The main goal of the present work was the analysis of peripheral blood in case of surgical pathology in dogs with gastric dilation and volvulus as well as correction of post-operative state by RBC transfusion. Scientific supplies of domestic and foreign authors that influenced the use of blood transfusion and control of various types of correction in life-threatening conditions served as methodological basis of the scientific study. The studies used methods of clinical examination characterizing the pathogenetic aspects of the problem being studied. During the period of post-op observation of the animals anemia was detected on Day 1-7, thrombocytopenia on Day 1-3, as well as severe immunosuppression caused by the development of anesthesia and splenectomy, which was confirmed by lymphopenia and thrombocytopenia on Day 1-3. The study has shown that the use of packed red blood cells in the early post-op period reduces the severity of anemia, and the severity of the inflammatory process.

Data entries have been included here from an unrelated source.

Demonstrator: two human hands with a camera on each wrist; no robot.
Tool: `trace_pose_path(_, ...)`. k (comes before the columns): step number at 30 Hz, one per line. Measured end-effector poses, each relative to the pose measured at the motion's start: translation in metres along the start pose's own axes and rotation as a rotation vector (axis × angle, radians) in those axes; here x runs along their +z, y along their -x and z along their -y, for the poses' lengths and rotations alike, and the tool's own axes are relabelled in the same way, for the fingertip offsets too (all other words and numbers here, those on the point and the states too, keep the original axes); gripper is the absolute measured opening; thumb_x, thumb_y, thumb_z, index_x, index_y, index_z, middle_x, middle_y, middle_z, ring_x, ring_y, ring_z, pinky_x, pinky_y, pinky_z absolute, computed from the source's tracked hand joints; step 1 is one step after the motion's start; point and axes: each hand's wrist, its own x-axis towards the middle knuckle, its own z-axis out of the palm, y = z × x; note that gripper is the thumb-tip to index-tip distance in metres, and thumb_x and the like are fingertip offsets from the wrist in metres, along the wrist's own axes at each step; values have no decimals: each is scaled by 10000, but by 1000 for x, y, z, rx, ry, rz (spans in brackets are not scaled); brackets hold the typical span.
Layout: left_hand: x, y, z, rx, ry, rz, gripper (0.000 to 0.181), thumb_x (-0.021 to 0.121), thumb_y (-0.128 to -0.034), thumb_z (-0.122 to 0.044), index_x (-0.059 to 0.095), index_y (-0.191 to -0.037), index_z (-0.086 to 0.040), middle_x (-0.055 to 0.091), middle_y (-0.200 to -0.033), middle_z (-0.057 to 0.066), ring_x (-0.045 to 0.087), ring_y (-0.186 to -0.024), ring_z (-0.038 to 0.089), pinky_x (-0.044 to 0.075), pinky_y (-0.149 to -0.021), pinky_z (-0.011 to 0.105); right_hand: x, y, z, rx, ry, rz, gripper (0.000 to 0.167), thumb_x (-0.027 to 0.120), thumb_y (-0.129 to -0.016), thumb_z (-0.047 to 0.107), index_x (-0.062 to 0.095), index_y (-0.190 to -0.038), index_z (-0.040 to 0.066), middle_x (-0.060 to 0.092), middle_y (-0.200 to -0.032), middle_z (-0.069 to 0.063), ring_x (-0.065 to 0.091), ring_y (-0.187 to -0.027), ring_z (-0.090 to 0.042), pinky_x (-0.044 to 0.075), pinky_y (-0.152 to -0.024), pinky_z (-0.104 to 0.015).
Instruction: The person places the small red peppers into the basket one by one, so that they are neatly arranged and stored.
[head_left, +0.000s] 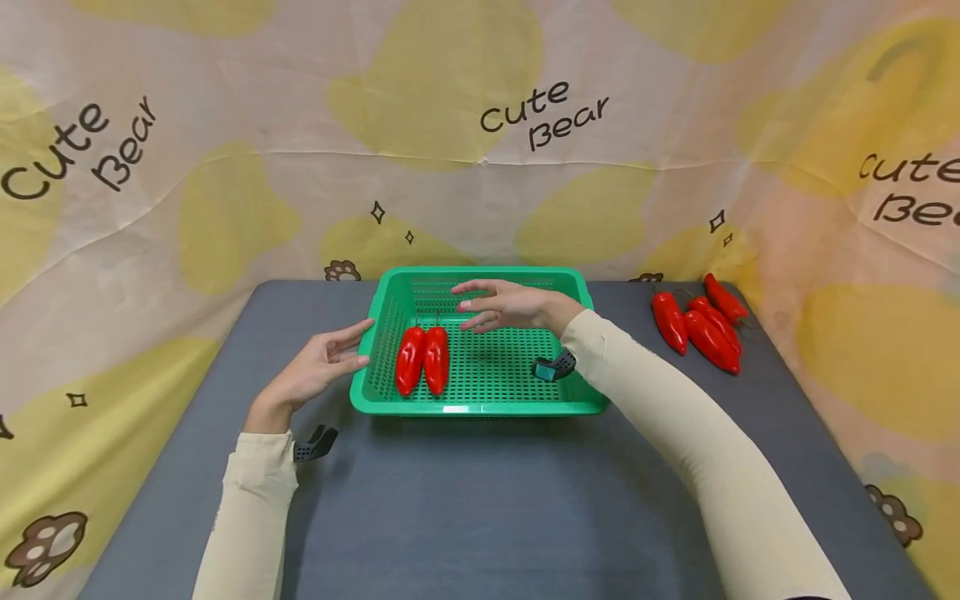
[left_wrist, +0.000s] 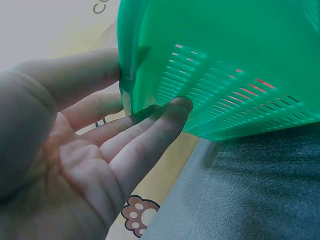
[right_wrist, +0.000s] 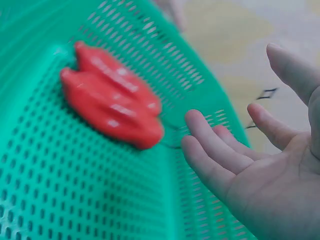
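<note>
A green plastic basket [head_left: 480, 408] with slotted walls stands on the grey table. Two glossy red peppers, a left one [head_left: 409, 361] and a right one [head_left: 437, 360], lie side by side at its left end. My left hand [head_left: 318, 367] touches the basket's left side with fairly straight fingers; in the left wrist view, fingertips [left_wrist: 181, 104] rest against the outer wall below the rim. Over the basket, to the right of both peppers, hovers my right hand [head_left: 513, 305], fingers spread and holding nothing. The right wrist view shows that hand [right_wrist: 270, 175] apart from the peppers [right_wrist: 112, 100].
Several more red peppers [head_left: 708, 337] lie in a group at the table's back right corner. A patterned cloth [head_left: 480, 125] hangs behind the table [head_left: 480, 508] and along its sides. Each wrist carries a dark strap [head_left: 315, 446].
</note>
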Motion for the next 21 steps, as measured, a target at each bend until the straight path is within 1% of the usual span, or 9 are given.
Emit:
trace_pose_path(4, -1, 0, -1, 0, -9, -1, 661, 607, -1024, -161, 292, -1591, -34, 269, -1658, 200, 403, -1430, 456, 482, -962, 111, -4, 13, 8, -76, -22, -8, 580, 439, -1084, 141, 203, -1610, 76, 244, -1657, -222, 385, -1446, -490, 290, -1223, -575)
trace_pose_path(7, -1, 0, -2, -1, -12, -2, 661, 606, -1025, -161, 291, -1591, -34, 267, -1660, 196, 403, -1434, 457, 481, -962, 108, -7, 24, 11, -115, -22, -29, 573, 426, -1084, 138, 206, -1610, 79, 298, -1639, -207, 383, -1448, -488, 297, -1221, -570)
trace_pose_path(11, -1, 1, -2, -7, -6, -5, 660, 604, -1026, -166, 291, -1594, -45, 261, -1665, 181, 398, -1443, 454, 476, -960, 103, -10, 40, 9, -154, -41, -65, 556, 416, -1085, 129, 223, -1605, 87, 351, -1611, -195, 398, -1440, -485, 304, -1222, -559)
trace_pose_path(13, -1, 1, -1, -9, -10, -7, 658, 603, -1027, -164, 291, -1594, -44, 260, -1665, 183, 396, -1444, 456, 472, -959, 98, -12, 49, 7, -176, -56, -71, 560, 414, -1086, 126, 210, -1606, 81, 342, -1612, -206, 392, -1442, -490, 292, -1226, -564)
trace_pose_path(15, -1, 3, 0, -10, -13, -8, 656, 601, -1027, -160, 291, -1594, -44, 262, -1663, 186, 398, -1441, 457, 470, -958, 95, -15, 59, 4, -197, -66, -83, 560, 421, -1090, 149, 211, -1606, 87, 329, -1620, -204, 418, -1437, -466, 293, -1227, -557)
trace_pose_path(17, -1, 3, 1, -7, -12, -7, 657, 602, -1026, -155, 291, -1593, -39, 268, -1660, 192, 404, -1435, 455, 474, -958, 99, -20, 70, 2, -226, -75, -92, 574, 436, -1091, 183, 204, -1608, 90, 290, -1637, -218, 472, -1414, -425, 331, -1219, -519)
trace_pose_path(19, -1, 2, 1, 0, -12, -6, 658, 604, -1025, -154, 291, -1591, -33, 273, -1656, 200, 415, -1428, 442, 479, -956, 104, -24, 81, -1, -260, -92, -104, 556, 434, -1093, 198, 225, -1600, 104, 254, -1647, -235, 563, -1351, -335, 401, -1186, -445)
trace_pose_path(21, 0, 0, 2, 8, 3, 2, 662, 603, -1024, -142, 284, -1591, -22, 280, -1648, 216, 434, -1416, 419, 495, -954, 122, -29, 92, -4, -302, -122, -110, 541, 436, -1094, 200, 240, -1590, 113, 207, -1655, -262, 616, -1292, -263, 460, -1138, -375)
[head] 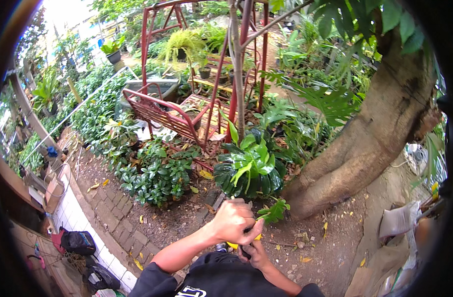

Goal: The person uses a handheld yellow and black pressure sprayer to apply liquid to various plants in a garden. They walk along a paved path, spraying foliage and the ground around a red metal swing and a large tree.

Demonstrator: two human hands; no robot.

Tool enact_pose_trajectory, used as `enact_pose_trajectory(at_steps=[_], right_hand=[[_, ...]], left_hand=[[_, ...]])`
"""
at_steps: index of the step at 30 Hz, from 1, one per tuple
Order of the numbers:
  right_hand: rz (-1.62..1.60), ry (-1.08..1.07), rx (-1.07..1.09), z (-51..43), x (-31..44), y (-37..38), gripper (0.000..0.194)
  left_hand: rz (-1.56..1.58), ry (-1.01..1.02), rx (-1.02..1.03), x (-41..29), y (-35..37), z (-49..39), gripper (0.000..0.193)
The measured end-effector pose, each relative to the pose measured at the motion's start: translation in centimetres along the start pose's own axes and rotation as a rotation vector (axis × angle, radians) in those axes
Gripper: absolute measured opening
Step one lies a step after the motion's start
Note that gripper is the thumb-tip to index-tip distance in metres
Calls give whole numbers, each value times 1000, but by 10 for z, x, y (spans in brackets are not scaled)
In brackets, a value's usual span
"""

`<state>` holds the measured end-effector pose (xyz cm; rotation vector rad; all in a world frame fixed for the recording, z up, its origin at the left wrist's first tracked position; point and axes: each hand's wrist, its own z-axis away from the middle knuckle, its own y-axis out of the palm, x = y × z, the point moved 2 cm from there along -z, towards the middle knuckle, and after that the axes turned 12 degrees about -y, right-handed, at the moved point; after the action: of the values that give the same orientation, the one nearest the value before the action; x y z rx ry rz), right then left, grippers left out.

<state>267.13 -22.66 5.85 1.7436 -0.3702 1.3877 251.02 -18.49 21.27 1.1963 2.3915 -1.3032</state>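
My left hand (235, 221) is curled into a fist in front of my dark shirt. A small lobed green leaf (274, 211) sticks out beside its thumb, its thin stalk running into the grip. Just below, my right hand (255, 254) is closed around a yellow-and-black hand tool (232, 245); the fingers hide most of it, so its kind is unclear. Beyond the fist stands a clump of glossy split-leaf foliage (248, 167), dark green with lighter young leaves, at the foot of a slim trunk (238, 81).
A thick leaning tree trunk (356, 137) rises on the right. Ahead stands a red metal garden swing (163, 115). Left are a leafy shrub (156, 178), brick paving (113, 211), and a white tiled ledge (104, 256) with a black bag (78, 242). Sacks (399, 221) lie at right.
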Motion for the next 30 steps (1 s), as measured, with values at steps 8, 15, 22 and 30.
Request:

Administration of donor red blood cells reduces immunosuppressive effect of splenectomy and effects of general anesthesia, triggers the production of platelets, reticulocytes, thereby stimulating cell proliferation to the reparative processes. The use of packed red blood cells in case of severe abdominal pathology in dogs in the post-op period is a promising direction for the development of hemotransfusion in the veterinary surgery.